Once your fund is established, it’s time to make it work.
You will need to:
- prepare an investment strategy
- start accepting contributions and/or rollovers
- start investing money in the fund according to your investment strategy, trust deed and super legislation
- keep records to meet your tax and legal obligations
- appoint an independent auditor and, if necessary, an actuary, and
- pay benefits to members where necessary.
an investment strategy
A written investment strategy is a legal requirement of running an SMSF. It demonstrates that you have a coherent approach to meeting your fund’s objectives.
An effective investment strategy will consider:
- risk versus return
- liquidity (ie how easy is it to turn assets into cash?)
- ability to pay a benefits when due (eg members retire)
And your ipac financial adviser can help you prepare an effective one.
You may invest in anything you wish provided it is consistent with the fund’s governing rules, investment strategy and super legislation.
Under super law, a super fund must meet the ‘sole-purpose’ test, which in short means it must be focused on providing benefits for members on their retirement or reaching age 65, or to their dependants if a member dies.
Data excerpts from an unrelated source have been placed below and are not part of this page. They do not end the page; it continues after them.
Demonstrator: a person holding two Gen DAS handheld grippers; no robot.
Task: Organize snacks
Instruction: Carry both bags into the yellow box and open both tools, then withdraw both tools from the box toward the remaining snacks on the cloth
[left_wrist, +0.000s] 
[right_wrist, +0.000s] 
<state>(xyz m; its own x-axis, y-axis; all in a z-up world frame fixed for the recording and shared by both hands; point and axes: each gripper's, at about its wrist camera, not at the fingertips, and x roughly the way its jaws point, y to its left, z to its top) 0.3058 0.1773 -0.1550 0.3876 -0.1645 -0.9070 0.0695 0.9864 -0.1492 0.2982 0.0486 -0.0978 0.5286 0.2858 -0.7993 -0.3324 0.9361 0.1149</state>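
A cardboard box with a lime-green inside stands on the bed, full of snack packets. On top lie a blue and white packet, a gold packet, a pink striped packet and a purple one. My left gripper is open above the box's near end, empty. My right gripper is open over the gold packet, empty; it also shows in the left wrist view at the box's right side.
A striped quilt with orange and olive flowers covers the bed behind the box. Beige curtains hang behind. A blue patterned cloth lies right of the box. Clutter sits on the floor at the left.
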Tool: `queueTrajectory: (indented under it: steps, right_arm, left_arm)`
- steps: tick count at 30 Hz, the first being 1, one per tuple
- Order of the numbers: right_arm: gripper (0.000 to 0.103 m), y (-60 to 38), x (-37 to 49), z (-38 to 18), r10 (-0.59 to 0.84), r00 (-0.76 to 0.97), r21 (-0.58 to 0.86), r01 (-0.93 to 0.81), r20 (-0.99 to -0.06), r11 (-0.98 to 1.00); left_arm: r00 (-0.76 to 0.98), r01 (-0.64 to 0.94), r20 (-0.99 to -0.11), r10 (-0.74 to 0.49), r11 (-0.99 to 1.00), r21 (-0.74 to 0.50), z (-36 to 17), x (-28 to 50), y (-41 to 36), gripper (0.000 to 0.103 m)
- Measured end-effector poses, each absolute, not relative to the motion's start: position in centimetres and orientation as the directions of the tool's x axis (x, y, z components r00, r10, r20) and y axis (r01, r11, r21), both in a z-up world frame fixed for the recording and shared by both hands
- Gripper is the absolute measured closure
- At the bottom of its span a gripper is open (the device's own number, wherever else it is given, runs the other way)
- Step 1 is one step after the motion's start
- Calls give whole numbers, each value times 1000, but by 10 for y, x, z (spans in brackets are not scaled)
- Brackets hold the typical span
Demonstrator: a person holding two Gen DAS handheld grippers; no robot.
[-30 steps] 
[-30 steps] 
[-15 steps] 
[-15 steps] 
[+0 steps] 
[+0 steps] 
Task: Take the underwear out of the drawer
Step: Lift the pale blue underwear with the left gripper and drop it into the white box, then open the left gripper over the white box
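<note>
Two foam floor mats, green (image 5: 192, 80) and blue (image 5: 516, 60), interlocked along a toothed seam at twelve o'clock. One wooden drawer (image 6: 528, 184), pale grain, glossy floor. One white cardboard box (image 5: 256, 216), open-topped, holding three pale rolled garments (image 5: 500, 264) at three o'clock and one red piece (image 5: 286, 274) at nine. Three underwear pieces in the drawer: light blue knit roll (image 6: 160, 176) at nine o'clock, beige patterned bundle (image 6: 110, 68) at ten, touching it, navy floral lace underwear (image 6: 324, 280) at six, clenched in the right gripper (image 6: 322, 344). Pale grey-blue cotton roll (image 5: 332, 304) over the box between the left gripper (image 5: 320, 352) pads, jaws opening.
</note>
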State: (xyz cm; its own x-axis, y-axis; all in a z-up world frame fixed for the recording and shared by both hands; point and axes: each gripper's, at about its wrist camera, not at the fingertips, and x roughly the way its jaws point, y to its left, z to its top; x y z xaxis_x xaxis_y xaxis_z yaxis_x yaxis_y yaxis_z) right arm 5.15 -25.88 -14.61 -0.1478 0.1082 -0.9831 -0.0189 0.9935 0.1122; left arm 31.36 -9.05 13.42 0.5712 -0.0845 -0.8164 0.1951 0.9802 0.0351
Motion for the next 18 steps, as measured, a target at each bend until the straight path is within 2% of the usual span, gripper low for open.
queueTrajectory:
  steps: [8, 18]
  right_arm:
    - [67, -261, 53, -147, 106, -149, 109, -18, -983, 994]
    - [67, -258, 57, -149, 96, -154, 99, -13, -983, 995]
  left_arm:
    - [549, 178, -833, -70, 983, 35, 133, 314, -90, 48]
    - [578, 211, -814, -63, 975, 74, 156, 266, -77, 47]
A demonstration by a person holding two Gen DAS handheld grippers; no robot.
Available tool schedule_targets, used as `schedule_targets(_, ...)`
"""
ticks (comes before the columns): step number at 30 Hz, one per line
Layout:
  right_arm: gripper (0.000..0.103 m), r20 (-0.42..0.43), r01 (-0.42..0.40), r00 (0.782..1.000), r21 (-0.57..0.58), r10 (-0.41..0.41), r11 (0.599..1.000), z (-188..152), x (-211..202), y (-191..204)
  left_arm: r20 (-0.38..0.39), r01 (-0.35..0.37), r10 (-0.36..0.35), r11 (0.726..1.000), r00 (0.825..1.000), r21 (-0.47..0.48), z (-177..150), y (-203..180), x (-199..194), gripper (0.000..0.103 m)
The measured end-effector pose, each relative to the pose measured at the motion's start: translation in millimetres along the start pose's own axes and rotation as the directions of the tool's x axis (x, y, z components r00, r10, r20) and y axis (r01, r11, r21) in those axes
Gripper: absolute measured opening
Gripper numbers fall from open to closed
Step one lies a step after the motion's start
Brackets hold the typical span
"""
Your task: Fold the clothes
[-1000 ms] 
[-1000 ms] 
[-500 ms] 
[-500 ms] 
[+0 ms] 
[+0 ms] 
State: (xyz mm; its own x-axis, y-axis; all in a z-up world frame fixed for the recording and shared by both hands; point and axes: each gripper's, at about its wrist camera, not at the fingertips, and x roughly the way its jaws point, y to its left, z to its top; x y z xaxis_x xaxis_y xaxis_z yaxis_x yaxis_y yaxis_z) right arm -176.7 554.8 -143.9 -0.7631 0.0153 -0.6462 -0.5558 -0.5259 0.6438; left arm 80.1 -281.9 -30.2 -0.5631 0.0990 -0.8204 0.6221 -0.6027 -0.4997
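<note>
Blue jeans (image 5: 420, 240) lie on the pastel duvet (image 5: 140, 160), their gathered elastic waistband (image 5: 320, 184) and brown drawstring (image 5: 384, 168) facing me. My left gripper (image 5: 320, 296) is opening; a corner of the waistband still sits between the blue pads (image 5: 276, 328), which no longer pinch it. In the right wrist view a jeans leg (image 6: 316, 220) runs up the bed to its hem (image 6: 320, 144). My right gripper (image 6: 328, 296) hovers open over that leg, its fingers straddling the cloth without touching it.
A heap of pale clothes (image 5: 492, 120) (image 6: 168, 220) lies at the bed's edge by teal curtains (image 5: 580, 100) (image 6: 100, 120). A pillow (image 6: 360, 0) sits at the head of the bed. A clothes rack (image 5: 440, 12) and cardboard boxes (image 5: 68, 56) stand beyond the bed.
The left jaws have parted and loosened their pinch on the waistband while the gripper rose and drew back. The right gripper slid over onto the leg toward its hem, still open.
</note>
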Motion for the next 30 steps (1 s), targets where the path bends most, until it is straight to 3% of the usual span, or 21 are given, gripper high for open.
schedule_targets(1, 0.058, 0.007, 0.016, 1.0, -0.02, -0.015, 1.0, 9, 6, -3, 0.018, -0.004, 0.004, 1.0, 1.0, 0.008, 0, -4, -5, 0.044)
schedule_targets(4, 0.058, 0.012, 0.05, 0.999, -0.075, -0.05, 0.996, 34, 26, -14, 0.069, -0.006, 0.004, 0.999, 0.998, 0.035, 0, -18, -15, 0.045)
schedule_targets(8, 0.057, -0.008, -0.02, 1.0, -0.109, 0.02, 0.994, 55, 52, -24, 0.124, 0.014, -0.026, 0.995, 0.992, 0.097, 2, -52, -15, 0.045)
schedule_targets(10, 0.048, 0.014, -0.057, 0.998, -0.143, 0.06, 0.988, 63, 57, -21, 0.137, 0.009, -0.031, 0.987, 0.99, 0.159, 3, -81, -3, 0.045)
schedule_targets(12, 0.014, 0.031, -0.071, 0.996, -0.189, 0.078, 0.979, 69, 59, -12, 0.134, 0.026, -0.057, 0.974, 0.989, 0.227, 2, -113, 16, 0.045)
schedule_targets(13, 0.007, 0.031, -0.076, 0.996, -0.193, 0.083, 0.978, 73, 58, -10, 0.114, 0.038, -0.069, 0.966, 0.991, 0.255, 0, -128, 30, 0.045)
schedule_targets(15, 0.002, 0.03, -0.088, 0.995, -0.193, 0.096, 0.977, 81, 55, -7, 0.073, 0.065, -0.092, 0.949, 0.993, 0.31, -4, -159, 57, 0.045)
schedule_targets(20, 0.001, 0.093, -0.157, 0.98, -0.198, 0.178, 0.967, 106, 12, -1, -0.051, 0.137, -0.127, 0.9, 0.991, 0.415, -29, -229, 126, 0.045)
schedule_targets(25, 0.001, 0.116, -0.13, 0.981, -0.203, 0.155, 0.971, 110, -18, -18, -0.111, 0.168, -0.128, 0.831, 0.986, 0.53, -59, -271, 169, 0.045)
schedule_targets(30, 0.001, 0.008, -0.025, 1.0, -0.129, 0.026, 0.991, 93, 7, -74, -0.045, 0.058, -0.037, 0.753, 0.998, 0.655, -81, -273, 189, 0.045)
An SMSF is not there to provide financial assistance to, or confer benefits on, members or related parties (eg you cannot use the assets in your SMSF, such as a holiday house, or have an artwork hanging on your lounge room wall).
Restrictions to be aware of
- Investments must be made at an arm’s length basis.
- You cannot lend money or provide direct or indirect financial help from the fund to members or related parties, including companies and trusts.
- Your fund cannot acquire assets from a member or related party, unless they are listed securities, such as shares and managed funds, or a business property. This means you can’t transfer your own home or the holiday house into your SMSF.
- An SMSF fund cannot invest more than five per cent of total assets in ‘in-house’ assets, such as loans to, or investments in, or leases, by a related party.
- An SMSF cannot borrow money except in very strict circumstances.
- See more information on loans, property and SMSFs
According to the Australian Taxation Office, borrowing is a common area where mistakes are made. Investing in property is a popular attraction of SMSFs and needs to be considered carefully. What could seem like a clever investment could turn into an expensive mistake.
And this is where the guidance of a professional financial adviser will ensure you avoid the pitfalls of SMSFs and property.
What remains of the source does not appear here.